There was quite a network of informers in Poland and in the West, who were mingling with the crowd of their compatriots, pretending to be “friendly” whilst informing the Communists on their plans, movements, thoughts and such like. They had no problems with extending their Polish passport; this was their ‘Judas’ money’ for betrayal. They would often travel back and forth to Poland. An informer would be someone who ‘had it easy’, as one of them foolishly boasted to me. Certainly I didn’t! Also, typically, the Communists would have never allowed a married couple to leave Poland, unless they were both informers. Only one person per family could travel to the West, while other family members were kept behind as hostages.
Informers were mostly uneducated, mediocre individuals whose life was meaningless, and such a ‘job’ gave them a sense of power. Some of them developed heroic claims that they were a threat to the Polish establishment, expelled for their heroic and intelligent activities. To my knowledge, Polish Communist Authorities never expelled dissidents, as Soviets had done. And even in Soviet Russia, one had to be of the stature of Solzhenitsyn, Sakharov or Bukovsky to be expelled. These eminent people were more dangerous inside than outside of the Soviet Union; dangerous because they spoke the truth and word was their weapon. As they could not be quietly exterminated, they had to be expelled.

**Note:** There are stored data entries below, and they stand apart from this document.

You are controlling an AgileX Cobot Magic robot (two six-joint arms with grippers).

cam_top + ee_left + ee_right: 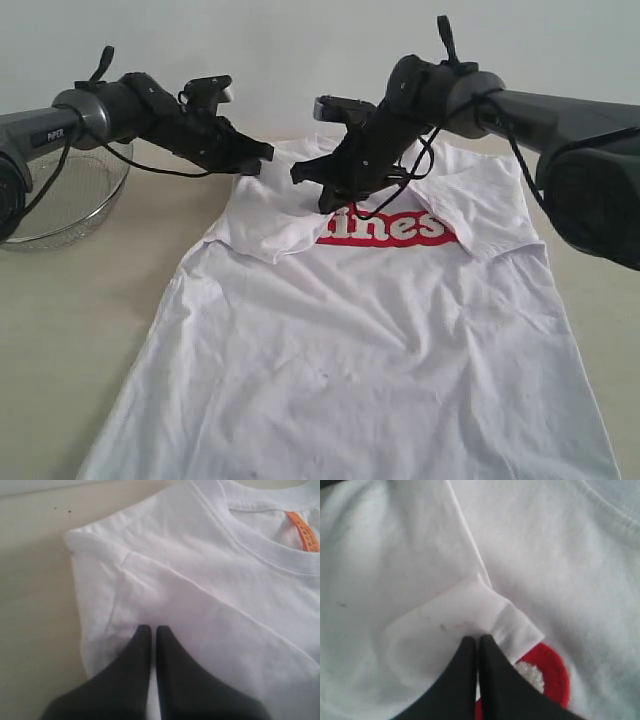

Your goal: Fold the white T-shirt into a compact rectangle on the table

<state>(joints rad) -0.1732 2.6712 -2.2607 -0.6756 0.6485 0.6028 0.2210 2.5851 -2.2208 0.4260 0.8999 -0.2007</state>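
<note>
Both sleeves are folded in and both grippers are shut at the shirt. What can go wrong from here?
1. Right gripper sits shut at the hem corner of the white T-shirt's folded sleeve. If cloth is caught, which I cannot tell, lifting could pull the fold open.
2. Left gripper is shut close over the other sleeve; a sideways move could rumple it.

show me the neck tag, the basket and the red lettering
neck tag [302, 530], left wrist view, middle of the orange strip
basket [72, 200], exterior view, its mesh wall
red lettering [400, 228], exterior view, middle of the visible letters
</note>
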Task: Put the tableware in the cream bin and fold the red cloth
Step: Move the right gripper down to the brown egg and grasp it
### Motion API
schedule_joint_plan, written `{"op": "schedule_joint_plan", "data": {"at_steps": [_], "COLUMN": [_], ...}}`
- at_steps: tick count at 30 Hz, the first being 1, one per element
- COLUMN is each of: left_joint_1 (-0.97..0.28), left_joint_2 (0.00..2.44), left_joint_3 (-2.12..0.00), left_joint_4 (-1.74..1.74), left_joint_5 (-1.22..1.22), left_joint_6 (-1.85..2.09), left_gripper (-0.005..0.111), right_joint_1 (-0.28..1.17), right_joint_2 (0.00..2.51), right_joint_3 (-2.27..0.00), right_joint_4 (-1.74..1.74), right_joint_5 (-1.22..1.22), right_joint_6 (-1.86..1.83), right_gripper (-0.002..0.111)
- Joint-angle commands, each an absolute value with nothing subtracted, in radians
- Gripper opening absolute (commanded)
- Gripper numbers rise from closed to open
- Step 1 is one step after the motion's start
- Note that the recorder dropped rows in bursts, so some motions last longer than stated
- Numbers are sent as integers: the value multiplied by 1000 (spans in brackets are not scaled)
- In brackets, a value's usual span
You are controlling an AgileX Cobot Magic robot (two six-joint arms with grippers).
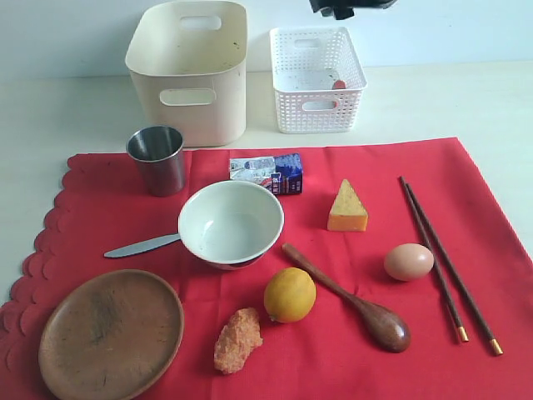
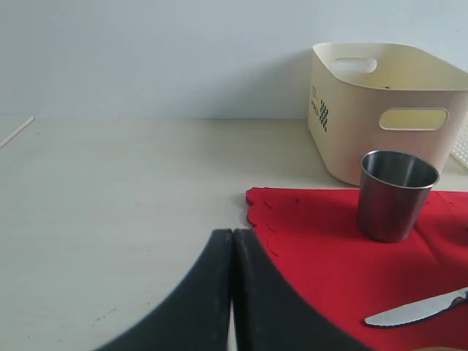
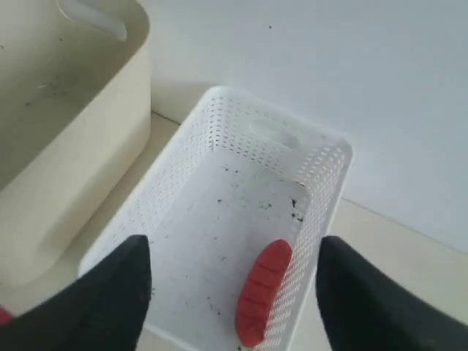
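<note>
Six pieces of tableware sit on the cloth (image 1: 375, 167), all outside the bin (image 1: 208, 121). The cup (image 1: 156, 158) stands upright at the cloth's far left corner, just on the near side of the bin. The bowl (image 1: 231, 222) is in the middle, and the knife (image 1: 141, 246) lies to its left with one end reaching the bowl's rim. The plate (image 1: 111, 333) fills the near left corner. The spoon (image 1: 350, 300) lies right of centre between a lemon (image 1: 290, 294) and an egg (image 1: 408, 262), its scoop at the near end. The chopsticks (image 1: 445, 258) lie side by side at the right, gold tips at the near end. The cloth is spread flat, its scalloped edge on the left. The bin stands on the table beyond the cloth's far edge, with a basket (image 1: 287, 117) to its right.

We see the left gripper (image 2: 232, 245) over the bare table off the cloth's far left corner, its jaws pressed together with nothing between them. The right gripper (image 3: 232, 245) hangs above the basket, jaws spread wide and empty. A sausage (image 3: 262, 292) lies in the basket below.
</note>
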State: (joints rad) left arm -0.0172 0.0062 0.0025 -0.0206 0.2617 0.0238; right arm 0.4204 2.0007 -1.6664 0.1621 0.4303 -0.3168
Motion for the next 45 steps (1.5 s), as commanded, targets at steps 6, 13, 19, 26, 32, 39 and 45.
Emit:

There is an important distinction between a spy and an informer. A spy is usually an intelligent, well-educated, patriotic person who risks his life by venturing into the enemy’s territory to gather intelligence. Alternatively, he may betray his country for ideological reasons, and the famous Cambridge Four would probably be a good example of that. (They soon found out what their idols were made of, though!) Personally, I condemn spying against one’s own nation as immoral, even though it is less ignoble than the activity of informers; at least there’s an element of sincerity and passion behind it.
An informer is a nobody who yearns to be a somebody. Informing on one’s compatriots makes them feel important and clever. I have come across one such informer who was regularly boasting of her great talent to ‘suss out’ people. Informers mingled with their own breed, listened to unimportant conversations, and indiscriminately reported what they heard. To assume that anyone would divulge sensitive information about themselves to a random nobody is a delusion of a primitive mediocrity. (In my case, only my Mother knew of my plan to leave Poland, and nobody else!) Informers had overblown egos, but in truth they were absurdly insignificant pawns in the hands of the ‘Big Brother’. And the ‘Big Brother’ (at least in Poland) was equally incapable of ‘filtering’ the important information from the unimportant. They certainly missed on me! The ultimate tragedy is that informers spent their lives doing a highly immoral job of no significance. But they were spreading fear, and fear can corrupt as Aung San Suu Kyi has incisively commented.
How would you compare this system to the one described in Orwell’s 1984?
It’s a complete devaluation of values – to paraphrase Nietzsche’s famous phrase. Betrayal is patriotism, stupidity becomes intelligence, indiscriminate, parrot-like reporting becomes clever ‘deduction’, and a cowardly nobody parades as a hero. But, incredibly, there are people in the West who are prepared to believe these ‘moral cockroaches’. Are these people just naive and gullible, ready to swallow any information that is given out to them? Or perhaps they lack a discerning, independent mind and have a deep-seated yearning to succumb to a totalitarian, herd mentality? After all, the novel 1984 (written in 1948) was not about Russia, but about the West, as Orwell often stressed. The plague of moral rot is always waiting in the wings, ready to erupt— a theme explored by Albert Camus in his allegorical novel, La Peste, published in 1947. The informers of Orwellian Poland were a contagious plague par excellence.